Work required => In the records below, count every line where the string "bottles" appears, and reply with the count only.

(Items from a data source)
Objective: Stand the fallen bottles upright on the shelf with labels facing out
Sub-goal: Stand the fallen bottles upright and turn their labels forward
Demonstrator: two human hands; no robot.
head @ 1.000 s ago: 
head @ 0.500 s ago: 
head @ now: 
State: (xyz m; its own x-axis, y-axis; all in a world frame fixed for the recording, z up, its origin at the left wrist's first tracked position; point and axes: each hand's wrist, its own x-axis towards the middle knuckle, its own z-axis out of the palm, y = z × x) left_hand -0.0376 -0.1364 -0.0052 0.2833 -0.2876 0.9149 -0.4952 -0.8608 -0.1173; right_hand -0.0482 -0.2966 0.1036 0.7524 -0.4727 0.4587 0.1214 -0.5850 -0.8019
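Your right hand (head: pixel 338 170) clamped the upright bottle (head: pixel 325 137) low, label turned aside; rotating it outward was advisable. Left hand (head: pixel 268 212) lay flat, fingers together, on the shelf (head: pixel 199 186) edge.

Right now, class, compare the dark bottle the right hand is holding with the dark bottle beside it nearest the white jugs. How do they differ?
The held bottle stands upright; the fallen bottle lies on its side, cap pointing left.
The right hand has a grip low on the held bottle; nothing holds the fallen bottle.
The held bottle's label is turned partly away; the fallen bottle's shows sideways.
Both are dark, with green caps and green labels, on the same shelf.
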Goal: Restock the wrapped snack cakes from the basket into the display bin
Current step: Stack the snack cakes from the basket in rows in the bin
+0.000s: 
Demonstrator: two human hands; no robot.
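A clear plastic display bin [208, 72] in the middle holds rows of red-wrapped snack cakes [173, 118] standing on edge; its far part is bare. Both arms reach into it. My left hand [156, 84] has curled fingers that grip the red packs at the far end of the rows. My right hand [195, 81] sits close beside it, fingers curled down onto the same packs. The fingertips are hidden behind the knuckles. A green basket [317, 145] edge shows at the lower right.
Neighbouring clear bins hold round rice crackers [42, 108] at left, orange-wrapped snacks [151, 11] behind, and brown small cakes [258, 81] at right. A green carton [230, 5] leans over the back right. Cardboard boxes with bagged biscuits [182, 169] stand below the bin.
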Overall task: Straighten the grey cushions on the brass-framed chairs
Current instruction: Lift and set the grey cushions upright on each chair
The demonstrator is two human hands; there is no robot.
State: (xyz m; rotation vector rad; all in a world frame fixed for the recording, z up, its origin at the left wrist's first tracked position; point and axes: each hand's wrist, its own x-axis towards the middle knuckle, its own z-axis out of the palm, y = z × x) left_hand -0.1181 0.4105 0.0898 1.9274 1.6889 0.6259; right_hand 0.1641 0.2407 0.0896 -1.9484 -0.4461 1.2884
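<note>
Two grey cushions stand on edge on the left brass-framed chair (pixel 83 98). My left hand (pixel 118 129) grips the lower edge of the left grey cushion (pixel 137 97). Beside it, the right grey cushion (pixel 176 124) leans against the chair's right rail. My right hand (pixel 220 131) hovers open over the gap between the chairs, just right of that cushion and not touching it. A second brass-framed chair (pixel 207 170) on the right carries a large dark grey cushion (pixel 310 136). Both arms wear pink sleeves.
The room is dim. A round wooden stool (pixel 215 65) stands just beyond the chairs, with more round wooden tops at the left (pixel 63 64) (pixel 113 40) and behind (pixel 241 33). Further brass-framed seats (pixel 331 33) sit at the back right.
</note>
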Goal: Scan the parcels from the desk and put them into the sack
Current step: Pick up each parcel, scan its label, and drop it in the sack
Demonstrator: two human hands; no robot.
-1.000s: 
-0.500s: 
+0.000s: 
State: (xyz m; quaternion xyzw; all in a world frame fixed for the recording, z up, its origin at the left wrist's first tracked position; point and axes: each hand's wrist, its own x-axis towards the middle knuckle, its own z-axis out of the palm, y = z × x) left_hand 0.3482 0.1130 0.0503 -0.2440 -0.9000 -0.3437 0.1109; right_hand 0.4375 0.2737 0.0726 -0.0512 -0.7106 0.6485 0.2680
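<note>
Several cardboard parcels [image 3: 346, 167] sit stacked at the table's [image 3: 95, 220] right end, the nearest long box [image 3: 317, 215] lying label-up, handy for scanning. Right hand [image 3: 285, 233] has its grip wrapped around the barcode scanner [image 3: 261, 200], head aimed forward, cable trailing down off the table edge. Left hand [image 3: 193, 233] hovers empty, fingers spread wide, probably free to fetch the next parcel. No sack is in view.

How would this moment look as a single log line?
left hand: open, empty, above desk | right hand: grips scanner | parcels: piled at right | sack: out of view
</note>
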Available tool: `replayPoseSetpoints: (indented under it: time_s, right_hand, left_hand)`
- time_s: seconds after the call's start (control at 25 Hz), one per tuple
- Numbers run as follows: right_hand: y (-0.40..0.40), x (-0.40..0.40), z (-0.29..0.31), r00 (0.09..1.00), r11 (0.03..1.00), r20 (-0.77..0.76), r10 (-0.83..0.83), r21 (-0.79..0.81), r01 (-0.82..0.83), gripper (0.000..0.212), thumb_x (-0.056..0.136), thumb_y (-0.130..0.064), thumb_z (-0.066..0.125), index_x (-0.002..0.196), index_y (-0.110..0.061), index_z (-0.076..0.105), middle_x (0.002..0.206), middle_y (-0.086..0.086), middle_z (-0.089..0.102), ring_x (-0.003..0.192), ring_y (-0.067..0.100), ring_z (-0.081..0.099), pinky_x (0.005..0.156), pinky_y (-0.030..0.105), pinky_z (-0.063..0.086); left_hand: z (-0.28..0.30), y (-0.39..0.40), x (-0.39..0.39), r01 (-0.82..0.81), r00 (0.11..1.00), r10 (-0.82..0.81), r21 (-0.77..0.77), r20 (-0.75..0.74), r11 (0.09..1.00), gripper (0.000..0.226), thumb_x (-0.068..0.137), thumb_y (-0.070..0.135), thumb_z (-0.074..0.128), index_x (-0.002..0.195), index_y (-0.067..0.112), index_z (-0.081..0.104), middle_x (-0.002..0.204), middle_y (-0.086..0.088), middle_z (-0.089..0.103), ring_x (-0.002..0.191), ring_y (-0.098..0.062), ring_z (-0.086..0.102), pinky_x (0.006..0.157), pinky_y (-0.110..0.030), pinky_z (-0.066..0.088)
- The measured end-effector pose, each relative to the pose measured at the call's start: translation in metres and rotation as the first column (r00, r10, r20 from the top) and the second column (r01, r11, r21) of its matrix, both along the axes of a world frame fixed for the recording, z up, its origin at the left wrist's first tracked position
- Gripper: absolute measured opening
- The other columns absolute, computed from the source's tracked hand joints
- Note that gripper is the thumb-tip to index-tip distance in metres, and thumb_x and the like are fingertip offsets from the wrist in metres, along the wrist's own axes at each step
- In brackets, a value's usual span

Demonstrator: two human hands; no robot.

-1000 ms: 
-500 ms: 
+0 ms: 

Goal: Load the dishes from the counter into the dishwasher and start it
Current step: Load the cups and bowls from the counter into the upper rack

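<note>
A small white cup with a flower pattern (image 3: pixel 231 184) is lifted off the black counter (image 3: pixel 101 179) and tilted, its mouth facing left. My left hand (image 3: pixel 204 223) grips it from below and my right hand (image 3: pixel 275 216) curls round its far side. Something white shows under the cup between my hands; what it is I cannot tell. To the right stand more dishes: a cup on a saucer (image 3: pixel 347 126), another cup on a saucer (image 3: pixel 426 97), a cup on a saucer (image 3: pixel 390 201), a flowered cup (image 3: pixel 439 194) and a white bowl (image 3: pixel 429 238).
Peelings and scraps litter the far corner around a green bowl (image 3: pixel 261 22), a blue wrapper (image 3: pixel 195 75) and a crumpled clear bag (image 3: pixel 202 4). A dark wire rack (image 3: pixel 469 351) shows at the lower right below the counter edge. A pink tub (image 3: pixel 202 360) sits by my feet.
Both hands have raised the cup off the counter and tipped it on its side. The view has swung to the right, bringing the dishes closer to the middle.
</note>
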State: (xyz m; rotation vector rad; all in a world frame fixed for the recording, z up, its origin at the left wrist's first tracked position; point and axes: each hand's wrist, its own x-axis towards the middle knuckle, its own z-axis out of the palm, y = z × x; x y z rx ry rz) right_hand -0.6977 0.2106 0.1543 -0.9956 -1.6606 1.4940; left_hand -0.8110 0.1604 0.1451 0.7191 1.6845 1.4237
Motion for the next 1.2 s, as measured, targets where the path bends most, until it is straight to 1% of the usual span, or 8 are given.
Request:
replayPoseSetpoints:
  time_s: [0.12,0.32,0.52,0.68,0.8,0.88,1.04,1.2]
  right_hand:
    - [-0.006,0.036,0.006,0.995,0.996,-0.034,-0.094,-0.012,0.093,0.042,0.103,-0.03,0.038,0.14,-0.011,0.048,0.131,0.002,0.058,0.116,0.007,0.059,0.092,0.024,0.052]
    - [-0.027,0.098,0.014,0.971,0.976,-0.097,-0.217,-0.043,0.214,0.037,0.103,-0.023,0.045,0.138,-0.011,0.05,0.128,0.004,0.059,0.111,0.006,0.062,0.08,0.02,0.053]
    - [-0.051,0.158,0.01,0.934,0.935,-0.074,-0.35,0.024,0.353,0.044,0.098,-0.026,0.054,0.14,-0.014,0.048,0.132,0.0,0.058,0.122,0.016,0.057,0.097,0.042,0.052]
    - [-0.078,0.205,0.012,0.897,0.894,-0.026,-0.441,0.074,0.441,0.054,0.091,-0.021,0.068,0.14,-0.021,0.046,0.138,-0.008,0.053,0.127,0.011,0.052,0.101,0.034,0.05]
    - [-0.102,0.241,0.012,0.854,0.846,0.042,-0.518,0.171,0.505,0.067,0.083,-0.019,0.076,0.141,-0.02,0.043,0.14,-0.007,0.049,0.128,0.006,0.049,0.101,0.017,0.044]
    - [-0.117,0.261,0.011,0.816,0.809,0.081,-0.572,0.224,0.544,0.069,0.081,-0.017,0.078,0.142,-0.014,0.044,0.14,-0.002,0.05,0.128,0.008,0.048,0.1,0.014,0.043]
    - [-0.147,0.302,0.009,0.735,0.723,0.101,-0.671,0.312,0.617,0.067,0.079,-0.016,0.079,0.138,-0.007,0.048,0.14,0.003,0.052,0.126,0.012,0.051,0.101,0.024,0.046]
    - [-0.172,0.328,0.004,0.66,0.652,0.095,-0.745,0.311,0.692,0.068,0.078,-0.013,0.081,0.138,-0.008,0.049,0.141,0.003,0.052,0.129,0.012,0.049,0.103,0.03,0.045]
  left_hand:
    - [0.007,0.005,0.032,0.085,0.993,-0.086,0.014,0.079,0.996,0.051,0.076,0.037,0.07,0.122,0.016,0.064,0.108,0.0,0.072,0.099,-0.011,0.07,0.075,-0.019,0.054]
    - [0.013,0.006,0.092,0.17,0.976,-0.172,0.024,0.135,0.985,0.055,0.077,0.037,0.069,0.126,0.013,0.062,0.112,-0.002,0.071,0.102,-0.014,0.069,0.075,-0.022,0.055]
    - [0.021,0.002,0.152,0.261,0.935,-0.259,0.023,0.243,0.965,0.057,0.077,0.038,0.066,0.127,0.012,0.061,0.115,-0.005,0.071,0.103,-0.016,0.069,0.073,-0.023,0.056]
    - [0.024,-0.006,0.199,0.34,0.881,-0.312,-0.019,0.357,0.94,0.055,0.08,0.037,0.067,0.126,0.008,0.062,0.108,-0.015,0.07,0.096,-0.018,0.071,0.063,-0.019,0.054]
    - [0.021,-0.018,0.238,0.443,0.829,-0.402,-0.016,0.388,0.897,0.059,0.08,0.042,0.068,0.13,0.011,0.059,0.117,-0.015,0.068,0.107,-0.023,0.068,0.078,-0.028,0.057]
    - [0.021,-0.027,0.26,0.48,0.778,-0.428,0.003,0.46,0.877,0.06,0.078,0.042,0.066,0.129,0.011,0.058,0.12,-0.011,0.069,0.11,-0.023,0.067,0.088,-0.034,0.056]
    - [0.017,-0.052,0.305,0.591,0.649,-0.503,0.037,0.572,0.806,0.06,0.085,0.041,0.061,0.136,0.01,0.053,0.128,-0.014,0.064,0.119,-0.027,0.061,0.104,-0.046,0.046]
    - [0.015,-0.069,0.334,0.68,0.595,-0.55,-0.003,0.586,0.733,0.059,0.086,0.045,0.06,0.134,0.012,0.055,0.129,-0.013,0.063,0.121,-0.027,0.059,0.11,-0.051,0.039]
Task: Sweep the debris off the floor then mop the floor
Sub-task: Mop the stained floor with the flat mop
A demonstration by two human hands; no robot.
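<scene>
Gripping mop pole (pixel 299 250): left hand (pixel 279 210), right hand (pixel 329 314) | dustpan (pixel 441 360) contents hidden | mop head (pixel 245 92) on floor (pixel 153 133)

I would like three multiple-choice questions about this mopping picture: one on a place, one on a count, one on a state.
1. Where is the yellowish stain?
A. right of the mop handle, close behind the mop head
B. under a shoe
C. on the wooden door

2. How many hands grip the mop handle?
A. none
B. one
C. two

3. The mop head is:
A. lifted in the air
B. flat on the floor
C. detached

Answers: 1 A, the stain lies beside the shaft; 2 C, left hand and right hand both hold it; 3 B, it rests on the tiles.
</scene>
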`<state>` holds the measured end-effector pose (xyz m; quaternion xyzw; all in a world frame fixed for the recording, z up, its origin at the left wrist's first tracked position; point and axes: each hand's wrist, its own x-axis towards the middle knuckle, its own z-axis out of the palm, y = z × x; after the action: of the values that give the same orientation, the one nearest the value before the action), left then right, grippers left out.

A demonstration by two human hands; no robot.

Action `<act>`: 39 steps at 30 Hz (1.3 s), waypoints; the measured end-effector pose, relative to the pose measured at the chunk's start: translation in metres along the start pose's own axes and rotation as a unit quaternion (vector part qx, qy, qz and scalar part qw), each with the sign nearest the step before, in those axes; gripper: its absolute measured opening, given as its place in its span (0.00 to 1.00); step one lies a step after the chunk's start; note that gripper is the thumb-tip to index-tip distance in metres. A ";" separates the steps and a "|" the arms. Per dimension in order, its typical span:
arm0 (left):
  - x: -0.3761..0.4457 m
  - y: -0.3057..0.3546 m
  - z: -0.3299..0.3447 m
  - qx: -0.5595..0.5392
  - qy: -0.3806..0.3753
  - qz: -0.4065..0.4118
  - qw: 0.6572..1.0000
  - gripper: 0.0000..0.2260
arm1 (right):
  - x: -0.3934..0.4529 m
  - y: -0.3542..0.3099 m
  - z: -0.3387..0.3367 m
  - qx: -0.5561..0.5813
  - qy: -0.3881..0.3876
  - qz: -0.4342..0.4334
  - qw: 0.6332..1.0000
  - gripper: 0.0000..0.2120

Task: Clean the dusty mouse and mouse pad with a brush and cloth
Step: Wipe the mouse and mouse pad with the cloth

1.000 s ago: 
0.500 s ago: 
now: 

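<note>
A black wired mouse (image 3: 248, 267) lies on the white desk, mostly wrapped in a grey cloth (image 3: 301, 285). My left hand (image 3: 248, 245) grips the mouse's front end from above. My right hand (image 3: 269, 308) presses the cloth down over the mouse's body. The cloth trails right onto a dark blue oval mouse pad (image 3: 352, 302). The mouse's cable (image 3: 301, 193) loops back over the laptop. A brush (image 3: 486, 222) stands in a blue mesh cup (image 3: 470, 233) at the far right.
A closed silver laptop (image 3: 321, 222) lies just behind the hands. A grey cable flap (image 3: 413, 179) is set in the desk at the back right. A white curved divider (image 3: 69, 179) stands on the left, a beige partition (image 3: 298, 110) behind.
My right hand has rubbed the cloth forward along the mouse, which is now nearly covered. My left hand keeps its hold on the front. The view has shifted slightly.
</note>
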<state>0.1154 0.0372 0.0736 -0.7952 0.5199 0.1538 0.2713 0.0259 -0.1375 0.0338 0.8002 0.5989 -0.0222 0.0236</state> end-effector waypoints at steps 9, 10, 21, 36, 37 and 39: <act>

Response to this task => 2